_PROBLEM DETAILS_
Every picture should be left out, but the lines below must be repeated exactly.

_DATA EXTRACT_

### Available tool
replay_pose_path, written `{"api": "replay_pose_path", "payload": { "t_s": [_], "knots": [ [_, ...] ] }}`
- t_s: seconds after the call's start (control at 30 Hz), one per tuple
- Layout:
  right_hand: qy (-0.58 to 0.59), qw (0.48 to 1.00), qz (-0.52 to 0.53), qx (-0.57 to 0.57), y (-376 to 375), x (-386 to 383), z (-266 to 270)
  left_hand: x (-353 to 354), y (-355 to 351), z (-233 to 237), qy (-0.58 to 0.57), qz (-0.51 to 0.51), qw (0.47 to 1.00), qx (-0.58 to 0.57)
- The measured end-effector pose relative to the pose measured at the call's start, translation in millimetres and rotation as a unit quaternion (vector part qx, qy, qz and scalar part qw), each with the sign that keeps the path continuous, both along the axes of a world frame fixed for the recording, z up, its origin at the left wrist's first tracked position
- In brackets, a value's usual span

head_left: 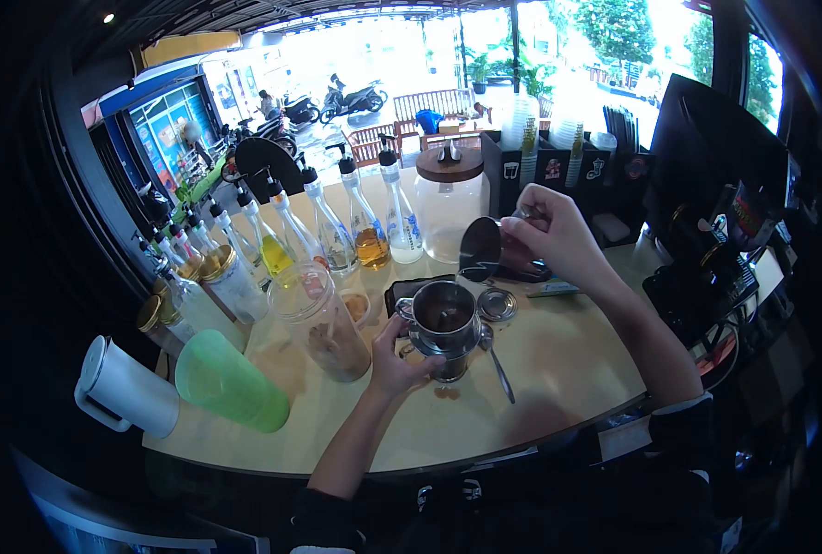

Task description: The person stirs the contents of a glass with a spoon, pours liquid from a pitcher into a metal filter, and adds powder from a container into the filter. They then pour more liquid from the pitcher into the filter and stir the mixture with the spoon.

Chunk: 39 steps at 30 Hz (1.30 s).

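My right hand (554, 231) grips the handle of a dark pitcher (512, 249), which is tilted with its mouth toward a metal drip filter (445, 309). A faint stream seems to run from its rim into the filter. Dark contents show inside the filter, which sits on a small vessel (450, 367). My left hand (405, 362) holds the filter's base from the left, fingers and thumb around it. Right of the filter lie a round metal lid (497, 305) and a spoon (500, 367). Below the vessel is a small brown spill (447, 393).
On the left stand a large clear jar (328, 332), a green pitcher (231, 383), a white jug (129, 388) and a row of pump bottles (366, 222). Behind are a wooden-lidded jar (452, 203) and a cup holder (558, 175). A dark monitor (715, 148) stands at right.
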State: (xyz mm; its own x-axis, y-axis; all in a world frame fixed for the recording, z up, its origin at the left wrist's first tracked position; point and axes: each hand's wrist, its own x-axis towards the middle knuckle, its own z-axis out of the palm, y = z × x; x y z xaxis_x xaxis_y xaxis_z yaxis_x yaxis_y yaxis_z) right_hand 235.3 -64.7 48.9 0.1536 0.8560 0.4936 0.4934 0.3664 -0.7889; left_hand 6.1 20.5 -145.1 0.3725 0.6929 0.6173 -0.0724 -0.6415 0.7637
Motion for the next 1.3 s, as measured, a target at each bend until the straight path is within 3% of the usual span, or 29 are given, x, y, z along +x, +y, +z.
{"api": "replay_pose_path", "payload": {
  "t_s": [0.27, 0.43, 0.53, 0.77, 0.87, 0.93, 0.97, 1.03, 1.07, 1.13, 1.2, 1.3],
  "knots": [
    [0.114, 0.993, -0.043, -0.012, -22.3, 71.0, -81.8, -0.4, 2.3, -4.7, -0.005, -0.003, 1.0, 0.007],
    [0.321, 0.94, -0.102, -0.048, -28.3, 112.6, -160.3, 0.8, -0.5, -1.4, -0.019, -0.013, 1.0, -0.01],
    [0.376, 0.925, -0.053, -0.023, -28.6, 130.9, -197.2, 1.5, -1.8, 0.5, -0.029, -0.022, 0.999, -0.013],
    [0.435, 0.899, -0.044, -0.004, -36.0, 130.3, -212.1, 2.8, -4.7, 0.9, -0.038, -0.019, 0.999, -0.02],
    [0.373, 0.923, -0.084, -0.037, -41.0, 131.2, -213.9, 4.2, -7.7, 5.8, -0.041, -0.024, 0.998, -0.03],
    [0.223, 0.963, -0.144, 0.053, -42.0, 126.3, -208.2, 4.3, -7.8, 5.4, -0.043, -0.024, 0.998, -0.031],
    [0.223, 0.963, -0.144, 0.052, -48.3, 115.1, -194.4, 3.9, -8.3, 6.0, -0.043, -0.024, 0.998, -0.032],
    [-0.096, 0.962, -0.238, 0.098, -60.3, 84.5, -159.8, 3.7, -9.0, 8.7, -0.034, -0.019, 0.999, -0.025],
    [-0.12, 0.977, -0.151, 0.089, -60.3, 75.6, -161.1, 3.9, -9.4, 9.0, -0.034, -0.019, 0.999, -0.026],
    [-0.174, 0.984, -0.008, -0.038, -70.0, 36.1, -152.8, 4.9, -10.5, 9.5, -0.047, -0.019, 0.998, -0.028],
    [-0.372, 0.923, 0.045, -0.087, -63.5, 18.0, -168.7, 4.8, -10.0, 9.2, -0.045, -0.022, 0.998, -0.026],
    [-0.431, 0.887, 0.096, -0.136, -50.9, 12.7, -187.6, 2.8, -7.6, 5.2, -0.036, -0.021, 0.999, -0.019]
  ]
}}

_ANSWER AREA_
### Available tool
replay_pose_path, written `{"api": "replay_pose_path", "payload": { "t_s": [_], "knots": [ [_, ...] ] }}`
- t_s: seconds after the call's start (control at 30 Hz), one per tuple
- Layout:
  right_hand: qy (-0.58 to 0.59), qw (0.48 to 1.00), qz (-0.52 to 0.53), qx (-0.57 to 0.57), y (-376 to 375), x (-386 to 383), z (-266 to 270)
  left_hand: x (-353 to 354), y (-355 to 351), z (-233 to 237), qy (-0.58 to 0.57), qz (-0.51 to 0.51), qw (0.47 to 1.00), qx (-0.58 to 0.57)
- The measured end-effector pose relative to the pose measured at the call's start, translation in millimetres and rotation as a unit quaternion (vector part qx, qy, qz and scalar part qw), each with the sign that keeps the path continuous, both along the axes of a world frame fixed for the recording, z up, its origin at the left wrist's first tracked position
- In brackets, a value's usual span

head_left: 

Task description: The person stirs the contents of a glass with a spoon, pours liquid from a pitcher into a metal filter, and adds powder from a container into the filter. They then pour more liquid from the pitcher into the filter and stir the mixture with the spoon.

Chunk: 39 steps at 30 Hz (1.30 s).

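My right hand (554, 231) grips the handle of a dark pitcher (512, 249), which is tilted with its mouth toward a metal drip filter (445, 309). A faint stream seems to run from its rim into the filter. Dark contents show inside the filter, which sits on a small vessel (450, 367). My left hand (405, 362) holds the filter's base from the left, fingers and thumb around it. Right of the filter lie a round metal lid (497, 305) and a spoon (500, 367). Below the vessel is a small brown spill (447, 393).
On the left stand a large clear jar (328, 332), a green pitcher (231, 383), a white jug (129, 388) and a row of pump bottles (366, 222). Behind are a wooden-lidded jar (452, 203) and a cup holder (558, 175). A dark monitor (715, 148) stands at right.
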State: (xyz mm; its own x-axis, y-axis; all in a world frame fixed for the recording, z up, its origin at the left wrist's first tracked position; point and axes: each hand's wrist, its own x-axis towards the middle knuckle, its own z-axis out of the palm, y = z × x; x y z xaxis_x xaxis_y xaxis_z yaxis_x yaxis_y yaxis_z) right_hand 235.3 -64.7 48.9 0.1536 0.8560 0.4936 0.4934 0.3664 -0.7889; left_hand 6.1 20.5 -145.1 0.3725 0.6929 0.6173 -0.0724 -0.6415 0.7637
Motion for the next 1.3 s, as measured, a target at each bend until the straight path is within 3% of the usual span, or 29 are given, x, y, z along +x, +y, +z.
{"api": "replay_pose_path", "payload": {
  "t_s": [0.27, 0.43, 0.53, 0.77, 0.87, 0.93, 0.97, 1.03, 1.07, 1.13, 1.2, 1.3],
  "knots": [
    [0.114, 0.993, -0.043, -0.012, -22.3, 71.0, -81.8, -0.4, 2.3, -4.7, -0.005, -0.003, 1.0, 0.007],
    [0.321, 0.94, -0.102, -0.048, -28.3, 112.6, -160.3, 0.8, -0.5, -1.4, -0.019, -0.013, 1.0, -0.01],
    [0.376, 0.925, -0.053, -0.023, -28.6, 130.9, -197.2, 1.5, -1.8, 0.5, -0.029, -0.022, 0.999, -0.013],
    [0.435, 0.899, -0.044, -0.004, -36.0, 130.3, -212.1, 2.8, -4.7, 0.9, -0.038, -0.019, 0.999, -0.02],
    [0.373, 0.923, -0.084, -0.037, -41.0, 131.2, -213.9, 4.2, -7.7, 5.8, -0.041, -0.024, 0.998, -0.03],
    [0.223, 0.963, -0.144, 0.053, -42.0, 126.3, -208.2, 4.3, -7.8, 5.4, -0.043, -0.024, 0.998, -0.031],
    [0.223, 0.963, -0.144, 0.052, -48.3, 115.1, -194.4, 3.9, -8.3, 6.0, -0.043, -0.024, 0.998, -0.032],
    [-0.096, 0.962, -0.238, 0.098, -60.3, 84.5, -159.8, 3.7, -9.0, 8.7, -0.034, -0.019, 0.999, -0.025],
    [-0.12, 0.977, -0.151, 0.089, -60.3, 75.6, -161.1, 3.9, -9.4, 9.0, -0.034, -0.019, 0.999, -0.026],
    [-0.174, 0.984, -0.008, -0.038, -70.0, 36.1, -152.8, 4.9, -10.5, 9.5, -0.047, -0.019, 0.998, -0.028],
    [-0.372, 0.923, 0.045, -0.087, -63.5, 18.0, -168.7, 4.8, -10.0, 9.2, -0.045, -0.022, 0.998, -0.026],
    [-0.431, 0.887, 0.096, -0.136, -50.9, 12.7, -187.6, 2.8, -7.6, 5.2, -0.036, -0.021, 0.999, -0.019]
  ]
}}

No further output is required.